In the data below, locate each line with the word "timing" and list it.

+++

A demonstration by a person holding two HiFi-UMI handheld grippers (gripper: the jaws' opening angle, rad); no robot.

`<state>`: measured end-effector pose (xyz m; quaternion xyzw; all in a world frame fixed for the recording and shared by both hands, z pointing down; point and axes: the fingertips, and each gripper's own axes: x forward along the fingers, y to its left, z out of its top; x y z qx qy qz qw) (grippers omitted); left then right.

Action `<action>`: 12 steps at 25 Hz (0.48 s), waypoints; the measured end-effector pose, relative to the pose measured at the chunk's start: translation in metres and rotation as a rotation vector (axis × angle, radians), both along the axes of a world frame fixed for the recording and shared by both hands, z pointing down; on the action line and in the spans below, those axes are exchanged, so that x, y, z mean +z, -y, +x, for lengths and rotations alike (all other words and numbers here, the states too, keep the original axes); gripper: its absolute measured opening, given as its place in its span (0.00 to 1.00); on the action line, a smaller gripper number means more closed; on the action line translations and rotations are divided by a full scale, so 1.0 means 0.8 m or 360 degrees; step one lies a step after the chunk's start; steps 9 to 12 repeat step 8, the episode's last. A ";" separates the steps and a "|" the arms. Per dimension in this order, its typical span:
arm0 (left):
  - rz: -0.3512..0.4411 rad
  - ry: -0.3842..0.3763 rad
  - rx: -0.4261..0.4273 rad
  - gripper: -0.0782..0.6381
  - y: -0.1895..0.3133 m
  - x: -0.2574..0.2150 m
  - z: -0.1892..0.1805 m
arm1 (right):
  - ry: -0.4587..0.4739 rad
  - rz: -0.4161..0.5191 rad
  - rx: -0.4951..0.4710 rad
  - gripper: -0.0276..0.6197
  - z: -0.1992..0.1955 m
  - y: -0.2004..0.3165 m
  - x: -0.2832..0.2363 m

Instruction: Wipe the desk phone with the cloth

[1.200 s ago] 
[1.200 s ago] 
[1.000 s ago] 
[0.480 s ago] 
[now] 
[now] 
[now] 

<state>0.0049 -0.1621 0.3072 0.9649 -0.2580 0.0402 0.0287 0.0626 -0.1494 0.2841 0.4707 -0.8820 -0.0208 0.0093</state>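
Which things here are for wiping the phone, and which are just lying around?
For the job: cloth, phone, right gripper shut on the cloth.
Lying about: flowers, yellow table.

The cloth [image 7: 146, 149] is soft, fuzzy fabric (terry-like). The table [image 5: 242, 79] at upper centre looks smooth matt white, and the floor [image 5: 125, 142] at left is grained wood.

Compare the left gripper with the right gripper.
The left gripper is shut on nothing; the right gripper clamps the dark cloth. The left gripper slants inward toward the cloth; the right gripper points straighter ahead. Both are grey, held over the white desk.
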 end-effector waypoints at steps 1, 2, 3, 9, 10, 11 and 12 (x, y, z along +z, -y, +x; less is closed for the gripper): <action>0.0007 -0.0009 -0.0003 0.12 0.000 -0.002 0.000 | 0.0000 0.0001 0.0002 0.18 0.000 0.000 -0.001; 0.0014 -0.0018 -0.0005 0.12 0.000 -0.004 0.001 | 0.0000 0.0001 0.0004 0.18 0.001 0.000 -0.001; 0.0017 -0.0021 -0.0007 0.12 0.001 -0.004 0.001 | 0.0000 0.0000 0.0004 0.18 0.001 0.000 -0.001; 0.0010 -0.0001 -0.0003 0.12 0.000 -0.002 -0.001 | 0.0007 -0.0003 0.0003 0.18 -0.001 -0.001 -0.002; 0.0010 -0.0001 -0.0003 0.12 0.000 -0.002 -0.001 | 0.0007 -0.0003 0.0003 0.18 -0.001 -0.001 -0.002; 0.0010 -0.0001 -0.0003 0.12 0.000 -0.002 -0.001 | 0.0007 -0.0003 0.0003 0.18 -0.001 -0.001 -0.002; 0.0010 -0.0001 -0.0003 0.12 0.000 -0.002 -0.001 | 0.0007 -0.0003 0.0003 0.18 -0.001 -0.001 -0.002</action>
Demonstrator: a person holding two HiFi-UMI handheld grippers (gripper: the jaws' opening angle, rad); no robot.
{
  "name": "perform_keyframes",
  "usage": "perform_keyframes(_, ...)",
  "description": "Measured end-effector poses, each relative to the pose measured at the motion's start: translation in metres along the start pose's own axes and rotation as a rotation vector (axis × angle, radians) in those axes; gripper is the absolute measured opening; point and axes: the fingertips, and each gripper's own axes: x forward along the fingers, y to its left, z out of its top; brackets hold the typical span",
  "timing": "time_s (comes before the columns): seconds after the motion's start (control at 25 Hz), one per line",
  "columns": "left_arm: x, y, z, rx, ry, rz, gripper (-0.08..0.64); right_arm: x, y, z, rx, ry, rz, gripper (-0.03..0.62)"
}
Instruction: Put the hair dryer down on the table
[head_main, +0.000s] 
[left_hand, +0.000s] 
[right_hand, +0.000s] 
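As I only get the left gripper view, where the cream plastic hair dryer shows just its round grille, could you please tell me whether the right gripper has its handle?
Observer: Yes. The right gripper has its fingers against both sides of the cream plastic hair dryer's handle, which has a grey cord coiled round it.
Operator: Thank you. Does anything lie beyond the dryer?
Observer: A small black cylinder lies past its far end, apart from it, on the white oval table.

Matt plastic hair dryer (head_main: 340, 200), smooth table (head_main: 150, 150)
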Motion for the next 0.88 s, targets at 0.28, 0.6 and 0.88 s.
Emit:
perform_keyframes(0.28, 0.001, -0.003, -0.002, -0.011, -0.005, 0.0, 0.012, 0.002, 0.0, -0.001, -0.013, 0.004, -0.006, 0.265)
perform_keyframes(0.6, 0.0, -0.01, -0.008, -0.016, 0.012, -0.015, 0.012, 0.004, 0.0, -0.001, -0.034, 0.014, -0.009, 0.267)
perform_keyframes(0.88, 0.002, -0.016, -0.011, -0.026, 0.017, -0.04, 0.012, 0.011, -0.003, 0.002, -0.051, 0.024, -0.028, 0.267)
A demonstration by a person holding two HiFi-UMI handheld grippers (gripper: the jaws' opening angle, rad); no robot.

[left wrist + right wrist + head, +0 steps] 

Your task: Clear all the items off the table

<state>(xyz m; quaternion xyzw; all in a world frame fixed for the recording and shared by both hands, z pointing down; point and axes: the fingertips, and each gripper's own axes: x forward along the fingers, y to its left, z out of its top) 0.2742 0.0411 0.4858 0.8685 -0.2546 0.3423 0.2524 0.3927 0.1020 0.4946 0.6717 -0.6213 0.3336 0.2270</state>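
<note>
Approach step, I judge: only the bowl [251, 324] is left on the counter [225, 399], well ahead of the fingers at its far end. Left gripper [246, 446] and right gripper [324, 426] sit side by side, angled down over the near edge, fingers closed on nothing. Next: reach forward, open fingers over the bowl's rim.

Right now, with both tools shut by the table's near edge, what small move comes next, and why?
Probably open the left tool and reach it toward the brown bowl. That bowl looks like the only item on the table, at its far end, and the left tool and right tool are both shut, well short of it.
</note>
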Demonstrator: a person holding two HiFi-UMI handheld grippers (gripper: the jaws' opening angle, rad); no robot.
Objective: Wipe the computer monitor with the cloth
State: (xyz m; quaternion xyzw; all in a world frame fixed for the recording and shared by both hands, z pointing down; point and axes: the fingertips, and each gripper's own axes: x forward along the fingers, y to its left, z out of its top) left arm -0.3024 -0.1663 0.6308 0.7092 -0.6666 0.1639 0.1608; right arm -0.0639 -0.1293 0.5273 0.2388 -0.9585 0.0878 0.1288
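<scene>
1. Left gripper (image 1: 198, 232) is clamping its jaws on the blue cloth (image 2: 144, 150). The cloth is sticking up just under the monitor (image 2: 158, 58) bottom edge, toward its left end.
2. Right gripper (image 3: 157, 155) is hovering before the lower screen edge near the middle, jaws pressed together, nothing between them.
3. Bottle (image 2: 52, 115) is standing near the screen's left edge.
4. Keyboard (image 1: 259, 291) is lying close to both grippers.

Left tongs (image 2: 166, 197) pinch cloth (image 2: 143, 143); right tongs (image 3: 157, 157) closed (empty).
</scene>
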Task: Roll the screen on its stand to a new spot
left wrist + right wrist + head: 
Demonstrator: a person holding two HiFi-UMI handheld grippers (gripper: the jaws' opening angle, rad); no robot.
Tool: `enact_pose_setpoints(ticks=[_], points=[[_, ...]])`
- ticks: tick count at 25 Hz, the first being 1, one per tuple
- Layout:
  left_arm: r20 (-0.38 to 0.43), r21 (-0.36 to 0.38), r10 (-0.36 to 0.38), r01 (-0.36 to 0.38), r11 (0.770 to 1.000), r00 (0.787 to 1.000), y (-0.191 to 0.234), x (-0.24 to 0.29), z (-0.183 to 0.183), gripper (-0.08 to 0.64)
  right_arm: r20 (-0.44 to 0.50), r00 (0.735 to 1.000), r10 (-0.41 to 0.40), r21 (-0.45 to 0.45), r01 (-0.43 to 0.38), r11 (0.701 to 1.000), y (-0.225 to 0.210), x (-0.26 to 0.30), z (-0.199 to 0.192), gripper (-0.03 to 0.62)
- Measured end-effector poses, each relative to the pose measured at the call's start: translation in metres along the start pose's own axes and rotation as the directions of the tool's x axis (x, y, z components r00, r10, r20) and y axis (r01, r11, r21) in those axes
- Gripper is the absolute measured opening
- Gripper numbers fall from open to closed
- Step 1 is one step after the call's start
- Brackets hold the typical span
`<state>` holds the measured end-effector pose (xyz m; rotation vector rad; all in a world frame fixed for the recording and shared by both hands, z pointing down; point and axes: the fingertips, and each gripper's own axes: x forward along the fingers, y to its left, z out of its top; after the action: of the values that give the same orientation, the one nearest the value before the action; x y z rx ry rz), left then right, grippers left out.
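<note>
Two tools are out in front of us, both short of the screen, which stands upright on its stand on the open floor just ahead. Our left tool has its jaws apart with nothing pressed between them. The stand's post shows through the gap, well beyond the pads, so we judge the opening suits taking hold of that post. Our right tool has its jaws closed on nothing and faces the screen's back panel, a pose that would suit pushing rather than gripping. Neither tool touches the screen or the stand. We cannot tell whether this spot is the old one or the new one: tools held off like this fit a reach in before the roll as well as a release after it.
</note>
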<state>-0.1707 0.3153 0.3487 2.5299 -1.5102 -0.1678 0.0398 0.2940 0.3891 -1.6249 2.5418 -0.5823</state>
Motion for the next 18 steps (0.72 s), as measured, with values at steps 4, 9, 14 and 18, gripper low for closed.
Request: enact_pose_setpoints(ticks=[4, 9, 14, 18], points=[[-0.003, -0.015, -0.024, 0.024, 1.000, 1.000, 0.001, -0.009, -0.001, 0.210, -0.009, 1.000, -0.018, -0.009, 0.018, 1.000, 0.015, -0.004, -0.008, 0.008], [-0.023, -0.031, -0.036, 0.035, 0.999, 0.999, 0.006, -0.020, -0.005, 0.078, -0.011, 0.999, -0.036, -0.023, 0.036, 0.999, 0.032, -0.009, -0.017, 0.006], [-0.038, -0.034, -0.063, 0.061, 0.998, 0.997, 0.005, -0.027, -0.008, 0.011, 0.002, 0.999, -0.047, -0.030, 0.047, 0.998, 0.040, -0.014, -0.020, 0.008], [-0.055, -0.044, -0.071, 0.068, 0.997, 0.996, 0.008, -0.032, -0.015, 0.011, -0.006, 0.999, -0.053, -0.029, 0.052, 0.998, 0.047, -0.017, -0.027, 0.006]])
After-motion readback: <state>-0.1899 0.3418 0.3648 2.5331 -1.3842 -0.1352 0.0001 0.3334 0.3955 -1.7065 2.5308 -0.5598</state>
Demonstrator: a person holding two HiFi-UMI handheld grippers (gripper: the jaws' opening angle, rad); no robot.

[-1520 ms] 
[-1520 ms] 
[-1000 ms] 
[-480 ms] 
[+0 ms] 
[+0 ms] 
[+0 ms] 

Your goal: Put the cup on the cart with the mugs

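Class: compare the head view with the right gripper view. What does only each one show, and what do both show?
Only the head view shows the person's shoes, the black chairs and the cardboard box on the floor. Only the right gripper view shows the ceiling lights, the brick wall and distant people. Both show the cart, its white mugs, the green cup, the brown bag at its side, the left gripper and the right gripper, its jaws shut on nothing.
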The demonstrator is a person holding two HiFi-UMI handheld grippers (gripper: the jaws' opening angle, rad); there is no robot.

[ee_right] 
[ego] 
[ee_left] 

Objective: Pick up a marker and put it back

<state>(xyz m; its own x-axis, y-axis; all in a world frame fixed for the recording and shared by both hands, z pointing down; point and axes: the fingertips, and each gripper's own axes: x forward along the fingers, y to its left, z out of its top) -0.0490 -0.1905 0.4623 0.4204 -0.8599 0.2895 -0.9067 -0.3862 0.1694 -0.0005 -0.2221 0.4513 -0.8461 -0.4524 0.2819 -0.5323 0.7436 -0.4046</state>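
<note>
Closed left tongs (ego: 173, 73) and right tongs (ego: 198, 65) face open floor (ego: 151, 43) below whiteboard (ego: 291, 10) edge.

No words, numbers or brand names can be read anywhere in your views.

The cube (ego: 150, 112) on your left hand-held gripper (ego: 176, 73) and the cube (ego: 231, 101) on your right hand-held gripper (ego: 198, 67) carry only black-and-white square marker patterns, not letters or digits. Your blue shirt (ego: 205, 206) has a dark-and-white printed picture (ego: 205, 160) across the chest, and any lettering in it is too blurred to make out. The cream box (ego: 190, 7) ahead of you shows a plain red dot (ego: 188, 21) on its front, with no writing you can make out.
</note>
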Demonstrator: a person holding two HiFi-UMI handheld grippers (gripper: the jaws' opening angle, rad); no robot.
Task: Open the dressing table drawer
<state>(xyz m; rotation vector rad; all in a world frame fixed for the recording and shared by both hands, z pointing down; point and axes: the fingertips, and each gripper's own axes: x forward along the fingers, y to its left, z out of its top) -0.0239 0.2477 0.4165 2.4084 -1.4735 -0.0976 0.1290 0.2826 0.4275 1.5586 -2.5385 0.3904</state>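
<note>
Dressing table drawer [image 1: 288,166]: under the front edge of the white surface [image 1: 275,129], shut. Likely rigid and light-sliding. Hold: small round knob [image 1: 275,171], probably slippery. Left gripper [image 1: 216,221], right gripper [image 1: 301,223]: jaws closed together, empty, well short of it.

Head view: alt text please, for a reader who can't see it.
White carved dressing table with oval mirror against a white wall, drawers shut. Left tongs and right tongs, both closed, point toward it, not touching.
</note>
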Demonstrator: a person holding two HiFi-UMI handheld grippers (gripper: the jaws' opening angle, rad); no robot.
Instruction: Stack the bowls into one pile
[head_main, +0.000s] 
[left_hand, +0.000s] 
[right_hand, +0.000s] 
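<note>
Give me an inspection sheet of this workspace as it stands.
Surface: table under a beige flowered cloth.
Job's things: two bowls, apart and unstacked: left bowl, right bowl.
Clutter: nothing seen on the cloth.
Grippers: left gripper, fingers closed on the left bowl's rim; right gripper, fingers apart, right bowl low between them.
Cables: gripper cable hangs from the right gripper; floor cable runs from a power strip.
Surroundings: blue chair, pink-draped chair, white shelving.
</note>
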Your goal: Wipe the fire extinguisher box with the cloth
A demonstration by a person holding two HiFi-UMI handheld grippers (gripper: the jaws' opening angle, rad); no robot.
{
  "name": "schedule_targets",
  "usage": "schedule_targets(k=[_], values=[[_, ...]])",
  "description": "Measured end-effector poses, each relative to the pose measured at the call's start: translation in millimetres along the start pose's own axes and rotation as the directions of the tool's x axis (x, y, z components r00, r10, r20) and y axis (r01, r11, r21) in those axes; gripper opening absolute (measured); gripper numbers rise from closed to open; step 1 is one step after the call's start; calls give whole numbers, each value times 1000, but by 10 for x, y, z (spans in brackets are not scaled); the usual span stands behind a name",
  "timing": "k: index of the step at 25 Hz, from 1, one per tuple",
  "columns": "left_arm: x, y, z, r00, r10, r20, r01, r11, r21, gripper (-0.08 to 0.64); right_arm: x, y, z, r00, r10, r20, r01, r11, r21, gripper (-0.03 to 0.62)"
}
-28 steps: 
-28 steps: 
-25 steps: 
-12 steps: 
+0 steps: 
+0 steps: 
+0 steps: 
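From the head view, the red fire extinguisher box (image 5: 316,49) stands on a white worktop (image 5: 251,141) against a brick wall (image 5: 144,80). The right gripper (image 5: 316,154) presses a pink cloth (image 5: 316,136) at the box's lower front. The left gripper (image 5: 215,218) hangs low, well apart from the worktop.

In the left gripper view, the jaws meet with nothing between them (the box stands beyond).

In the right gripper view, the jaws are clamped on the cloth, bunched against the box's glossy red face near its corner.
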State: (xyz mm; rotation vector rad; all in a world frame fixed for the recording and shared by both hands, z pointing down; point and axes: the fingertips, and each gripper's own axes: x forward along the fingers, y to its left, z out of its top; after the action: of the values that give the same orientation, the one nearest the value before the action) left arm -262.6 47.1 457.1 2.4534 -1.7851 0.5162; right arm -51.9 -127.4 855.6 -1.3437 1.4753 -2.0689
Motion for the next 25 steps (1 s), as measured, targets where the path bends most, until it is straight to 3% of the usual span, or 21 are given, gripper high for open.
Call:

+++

*Response area:*
  "timing": "time_s (comes before the columns): seconds after the motion's start (control at 25 Hz), one per line",
  "timing": "k: index of the step at 25 Hz, from 1, one per tuple",

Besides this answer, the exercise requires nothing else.